Al-Markhiya Sports Club (المرخية) is a Qatari multi-sports club, based in the Al Markhiya district of Doha. Its football department plays in the Qatar Stars League. It was widely regarded as the fastest improving team due to it winning the Second Division league 4 times in the first 5 it has taken part of. It has also entered history by being the first second division club to be promoted to the Qatar Stars League. The club was founded in 1995 as Al-Ittifaq, but was renamed to Al-Markhiya in 2004 to better represent the district where it is located, Al-Markhiya.

==Honours==
===Domestic===
- Qatari Second Division
  - Champions (6): 1995, 1996, 1997, 1999, 2017, 2022

==Stadium==
Built in 1995, the Al-Markhiya Stadium covers 70,000 m^{2} and features a football pitch with a capacity for 200 people, locker rooms and an administrative office. However, due to its insufficient capacity and facilities, the club frequently uses Saoud bin Abdulrahman Stadium as its homegrounds.

==Crest==
A new club crest was unveiled in a public ceremony in May 2023. Designed by Qatari entrepreneur Fatima Al Kuwari, the logo features an oryx, the national animal of Qatar, and maroon coloring, a color associated with the country's flag.

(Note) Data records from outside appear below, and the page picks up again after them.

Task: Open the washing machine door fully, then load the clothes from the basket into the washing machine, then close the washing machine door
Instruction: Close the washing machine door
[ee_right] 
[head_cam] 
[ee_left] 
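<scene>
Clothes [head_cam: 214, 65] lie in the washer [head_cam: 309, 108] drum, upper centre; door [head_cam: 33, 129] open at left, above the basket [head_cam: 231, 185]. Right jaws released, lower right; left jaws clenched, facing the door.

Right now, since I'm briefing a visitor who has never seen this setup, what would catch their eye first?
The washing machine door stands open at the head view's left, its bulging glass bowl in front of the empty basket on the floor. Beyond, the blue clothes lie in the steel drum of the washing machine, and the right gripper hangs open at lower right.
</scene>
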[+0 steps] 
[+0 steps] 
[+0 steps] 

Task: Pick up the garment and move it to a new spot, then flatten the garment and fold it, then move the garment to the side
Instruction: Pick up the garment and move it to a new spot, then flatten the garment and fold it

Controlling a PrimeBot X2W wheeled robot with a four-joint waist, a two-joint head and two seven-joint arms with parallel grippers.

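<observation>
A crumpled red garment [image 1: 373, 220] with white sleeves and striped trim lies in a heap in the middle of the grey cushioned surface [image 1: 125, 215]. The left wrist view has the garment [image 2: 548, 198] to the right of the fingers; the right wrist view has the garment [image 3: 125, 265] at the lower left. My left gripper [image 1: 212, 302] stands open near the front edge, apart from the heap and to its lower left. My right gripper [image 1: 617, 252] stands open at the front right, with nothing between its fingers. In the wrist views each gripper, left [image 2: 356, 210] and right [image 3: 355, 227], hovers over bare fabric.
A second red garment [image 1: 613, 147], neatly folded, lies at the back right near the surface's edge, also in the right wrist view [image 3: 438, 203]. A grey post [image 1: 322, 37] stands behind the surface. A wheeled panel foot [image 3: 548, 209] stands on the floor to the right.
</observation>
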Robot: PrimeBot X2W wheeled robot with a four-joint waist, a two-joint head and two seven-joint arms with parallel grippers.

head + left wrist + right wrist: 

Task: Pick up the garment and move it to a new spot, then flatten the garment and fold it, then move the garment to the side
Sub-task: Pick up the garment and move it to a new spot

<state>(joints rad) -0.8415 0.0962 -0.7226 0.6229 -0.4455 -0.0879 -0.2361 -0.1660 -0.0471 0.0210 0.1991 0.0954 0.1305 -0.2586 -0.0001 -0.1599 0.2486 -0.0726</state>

==Technical and administrative staff==

| Name | Role |
| USA Anthony Hudson | Technical director |
| ALG Sultan Al-Musaifri | Head coach |
| BUL Yasin Mishaui | Assistant coach |
| NED Henk Duut | Assistant coach |
| OMN Badar Al-Maimani | Assistant coach |
| BRA Ricardo Andrade | Goalkeeper coach |
| QAT Yassin Grill | Data analyst |
| BRA Gustavo Silva | Fitness instructor |

==Current squad==

As of Qatari Second Division:

| No. | Pos. | Nation | Player |
|---|---|---|---|
| 1 | GK | QAT | Osama Adel |
| 3 | DF | QAT | Noor Rahman |
| 4 | DF | ALG | Abdelghani Lallam |
| 5 | MF | BEN | Salmane Salmane |
| 6 | DF | QAT | Mohamed Soltani |
| 7 | MF | EGY | Ahmed Aboutrika |
| 8 | MF | ALG | Sofyan Cola |
| 9 | FW | URU | Esteban Crucci |
| 10 | MF | QAT | Abdulaziz Mohammed (on loan from Al-Duhail) |
| 11 | FW | QAT | Rami Suhail |
| 13 | GK | QAT | Mohammed Al-Qadri |
| 14 | DF | QAT | Ahmed Abu Shanab |
| 15 | MF | QAT | Talal Muneer |
| 16 | DF | QAT | Ibrahim Elsadig |

| No. | Pos. | Nation | Player |
|---|---|---|---|
| 17 | MF | QAT | Nasser Al-Nasr |
| 18 | MF | QAT | Faisal Azadi |
| 19 | DF | QAT | Mohamed Tarkhan |
| 20 | FW | GAM | Yusupha Njie |
| 24 | MF | ESP | Roger Martínez |
| 27 | DF | RUS | Ivan Surkov |
| 28 | DF | ALG | Fouad Hanfoug |
| 30 | MF | QAT | Yousef Salman |
| 33 | GK | GER | Robert Kwasigroch |
| 44 | MF | QAT | Mahdi Salem |
| 55 | FW | QAT | Abdulgadir Ilyas Bakur |
| 77 | FW | MAR | Hamza Sanhaji |
| 80 | MF | TUN | Youssef Aouida |
| — | FW | CMR | Ayuck Cosmas (on loan from Al-Gharafa) |

==List of managers==

- SOM Hassan Afif (2001–02)
- QAT Eid Mubarak (2002)
- SOM Hassan Afif (2002–03)
- EGY Talha Ashraf (2004–05)
- SOM Hassan Afif (caretaker) (2005) ^{1}
- EGY Talha Ashraf (2005)
- SOM Hassan Afif (2006–07)
- IRQ Saad Hafez (2007)
- GHA Karim Abdul Razak (2007–08)
- SOM Hassan Afif (2008)
- EGY Talha Ashraf (2008)
- EGY Fareed Ramzi (2008)
- BRA Luis Fernando (2009)
- BRA Luizinho (2009)
- CAN Omar Meziane (2010)
- EGY Ayman Mansour (2010–11)
- SUD Osama Siksik (caretaker) (2011)
- EGY Talha Ashraf (2011–12)
- SVK Peter Polák (2012–13)
- SUD Osama Siksik (caretaker) (2013–14)
- GHA Karim Abdul Razak (2014)
- BRA Luizinho (2014–15)
- EGY Ayman Mansour (2015–2016)
- NED Silvio Diliberto (2016–2017)
- QAT Yousuf Adam (Aug 2017–Sep 2017)
- EGY Ayman Mansour (Sep 2017–Oct 2017)
- QAT Yousuf Adam (Oct 2017–Feb 2018)
- TUN Adel Sellimi (Feb 2018–May 2018)
- MAR Hisham Zahid (2019)
- QAT Younes Ali (2019–Aug 2020)
- ENG Omar Najhi (2020–2021)
- SUD Mohamed Ali Yousif (2021)
- QAT Abdullah Mubarak (2021–Apr 16, 2023)
- MAR Hicham Jadrane (Apr 17, 2023–Jun 2023)
- ENG Anthony Hudson (Jun 2023–Oct 2023)
- ALG Madjid Bougherra (Oct 2023–Jun 2024)
- QAT Sultan Al-Musaifri (Jul 2024–present)

Notes
- Hassan Afif served as caretaker coach while Talha Ashraf was on emergency leave due to family matters.